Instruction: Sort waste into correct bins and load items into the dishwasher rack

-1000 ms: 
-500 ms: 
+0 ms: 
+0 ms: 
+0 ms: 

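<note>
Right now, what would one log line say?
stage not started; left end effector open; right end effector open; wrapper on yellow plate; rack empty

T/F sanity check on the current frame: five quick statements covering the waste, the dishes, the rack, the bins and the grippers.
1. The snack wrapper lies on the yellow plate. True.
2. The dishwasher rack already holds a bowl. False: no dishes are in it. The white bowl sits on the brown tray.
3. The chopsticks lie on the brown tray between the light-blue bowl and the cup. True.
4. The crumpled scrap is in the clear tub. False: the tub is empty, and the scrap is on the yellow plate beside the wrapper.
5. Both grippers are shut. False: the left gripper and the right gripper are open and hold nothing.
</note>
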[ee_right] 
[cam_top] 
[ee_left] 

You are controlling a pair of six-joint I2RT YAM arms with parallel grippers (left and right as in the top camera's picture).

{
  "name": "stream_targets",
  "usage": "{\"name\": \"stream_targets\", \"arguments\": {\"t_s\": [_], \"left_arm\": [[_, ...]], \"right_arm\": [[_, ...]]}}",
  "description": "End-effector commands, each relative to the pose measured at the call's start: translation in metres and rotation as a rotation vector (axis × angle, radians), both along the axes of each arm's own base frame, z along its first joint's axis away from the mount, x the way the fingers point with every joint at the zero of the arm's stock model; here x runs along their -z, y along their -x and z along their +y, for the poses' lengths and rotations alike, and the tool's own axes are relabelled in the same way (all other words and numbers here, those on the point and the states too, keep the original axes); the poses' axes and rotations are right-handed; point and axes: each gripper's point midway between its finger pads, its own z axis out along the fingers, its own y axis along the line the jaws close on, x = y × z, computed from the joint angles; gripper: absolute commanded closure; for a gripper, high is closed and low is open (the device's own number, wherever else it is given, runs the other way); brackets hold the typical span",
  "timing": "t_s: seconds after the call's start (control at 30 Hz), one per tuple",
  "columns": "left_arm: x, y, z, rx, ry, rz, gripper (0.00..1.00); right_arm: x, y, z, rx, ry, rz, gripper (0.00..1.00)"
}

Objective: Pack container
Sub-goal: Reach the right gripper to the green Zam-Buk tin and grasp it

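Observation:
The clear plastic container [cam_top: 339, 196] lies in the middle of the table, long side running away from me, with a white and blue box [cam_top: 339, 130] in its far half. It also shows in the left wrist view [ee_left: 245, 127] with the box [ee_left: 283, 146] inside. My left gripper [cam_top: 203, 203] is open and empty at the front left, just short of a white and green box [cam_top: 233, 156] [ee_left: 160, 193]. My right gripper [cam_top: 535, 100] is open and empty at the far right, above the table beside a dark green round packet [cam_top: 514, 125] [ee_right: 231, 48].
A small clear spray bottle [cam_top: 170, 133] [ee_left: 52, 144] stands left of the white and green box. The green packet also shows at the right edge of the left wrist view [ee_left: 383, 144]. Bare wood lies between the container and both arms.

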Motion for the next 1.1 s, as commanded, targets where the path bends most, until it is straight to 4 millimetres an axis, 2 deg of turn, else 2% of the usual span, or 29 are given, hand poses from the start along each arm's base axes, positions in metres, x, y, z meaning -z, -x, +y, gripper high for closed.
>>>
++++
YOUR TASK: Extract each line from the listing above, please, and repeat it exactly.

ANSWER SECTION:
Instruction: Sort waste into correct bins and load items into the dishwasher rack

-1000 ms: 
-500 ms: 
+0 ms: 
+0 ms: 
+0 ms: 

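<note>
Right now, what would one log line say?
stage not started; left end effector open; right end effector open; wrapper on yellow plate; rack empty

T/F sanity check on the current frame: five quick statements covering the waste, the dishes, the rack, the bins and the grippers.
1. The snack wrapper lies on the yellow plate. True.
2. The dishwasher rack already holds a bowl. False: no dishes are in it. The white bowl sits on the brown tray.
3. The chopsticks lie on the brown tray between the light-blue bowl and the cup. True.
4. The crumpled scrap is in the clear tub. False: the tub is empty, and the scrap is on the yellow plate beside the wrapper.
5. Both grippers are shut. False: the left gripper and the right gripper are open and hold nothing.
</note>
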[ee_right] 
[cam_top] 
[ee_left] 

You are controlling a pair of six-joint I2RT YAM arms with parallel grippers (left and right as in the top camera's picture).

{
  "name": "stream_targets",
  "usage": "{\"name\": \"stream_targets\", \"arguments\": {\"t_s\": [_], \"left_arm\": [[_, ...]], \"right_arm\": [[_, ...]]}}",
  "description": "End-effector commands, each relative to the pose measured at the call's start: translation in metres and rotation as a rotation vector (axis × angle, radians), both along the axes of each arm's own base frame, z along its first joint's axis away from the mount, x the way the fingers point with every joint at the zero of the arm's stock model; here x runs along their -z, y along their -x and z along their +y, for the poses' lengths and rotations alike, and the tool's own axes are relabelled in the same way (all other words and numbers here, those on the point and the states too, keep the original axes); the poses' axes and rotations are right-handed; point and axes: each gripper's point midway between its finger pads, its own z axis out along the fingers, its own y axis along the line the jaws close on, x = y × z, computed from the joint angles; gripper: absolute commanded closure; for a gripper, high is closed and low is open (the device's own number, wherever else it is given, runs the other way); brackets hold the typical span",
  "timing": "t_s: seconds after the call's start (control at 30 Hz), one per tuple",
  "columns": "left_arm: x, y, z, rx, ry, rz, gripper (0.00..1.00); right_arm: x, y, z, rx, ry, rz, gripper (0.00..1.00)"
}

Objective: Pack container
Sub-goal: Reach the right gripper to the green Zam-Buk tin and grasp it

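Observation:
The clear plastic container [cam_top: 339, 196] lies in the middle of the table, long side running away from me, with a white and blue box [cam_top: 339, 130] in its far half. It also shows in the left wrist view [ee_left: 245, 127] with the box [ee_left: 283, 146] inside. My left gripper [cam_top: 203, 203] is open and empty at the front left, just short of a white and green box [cam_top: 233, 156] [ee_left: 160, 193]. My right gripper [cam_top: 535, 100] is open and empty at the far right, above the table beside a dark green round packet [cam_top: 514, 125] [ee_right: 231, 48].
A small clear spray bottle [cam_top: 170, 133] [ee_left: 52, 144] stands left of the white and green box. The green packet also shows at the right edge of the left wrist view [ee_left: 383, 144]. Bare wood lies between the container and both arms.
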
Motion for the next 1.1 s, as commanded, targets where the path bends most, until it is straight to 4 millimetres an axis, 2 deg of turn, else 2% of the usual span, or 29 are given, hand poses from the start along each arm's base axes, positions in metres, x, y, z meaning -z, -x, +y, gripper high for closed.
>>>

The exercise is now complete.